I also found it is much better to use the CC of the Laplacian of the electron density maps, rather than the CC of the raw electron density itself. By "better" I mean that a "wrong" rotamer that happens to stick itself into the middle of a nearby helix or heavy metal will "correlate" very well, and at poor resolution it will actually correlate better than the "right" rotamer. This is because the CC (and the R factor) essentially "score" the overall density overlap, whereas the Laplacian seems to "score" how connected the density is. The Laplacian filter does have the unfortunate effect of amplifying the noise of high-angle spots, so applying a B factor after the Laplacian can make things behave better. Exactly which smoothing B factor is optimal is something I have yet to figure out.

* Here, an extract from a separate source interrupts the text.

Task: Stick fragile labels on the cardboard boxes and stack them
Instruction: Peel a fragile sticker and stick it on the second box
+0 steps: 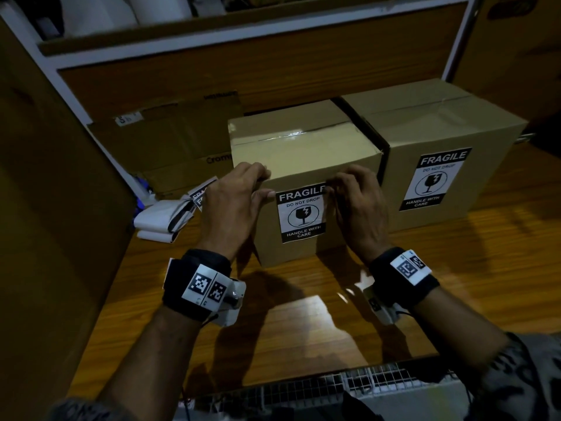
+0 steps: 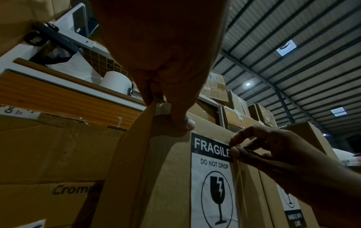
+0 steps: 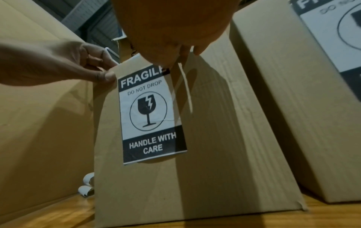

I think the reason comparing Laplacian-ized maps works better is because when we mortals look at maps, what we are looking at is an edge detection (we contour the map) next to another kind of edge detection (bonds between atoms). I'm told that comparing Laplacians instead of direct pixels this is a fairly standard methodology in machine vision, but I don't have a reference for that.

As for the real-space R factor, I have always found this to be highly sensitive to the scale and offset of the maps, whereas the correlation coefficient is completely insensitive to scale factors. Since I can't think of anything that the real-space R would tell me that the CC wouldn't, I have always used the latter.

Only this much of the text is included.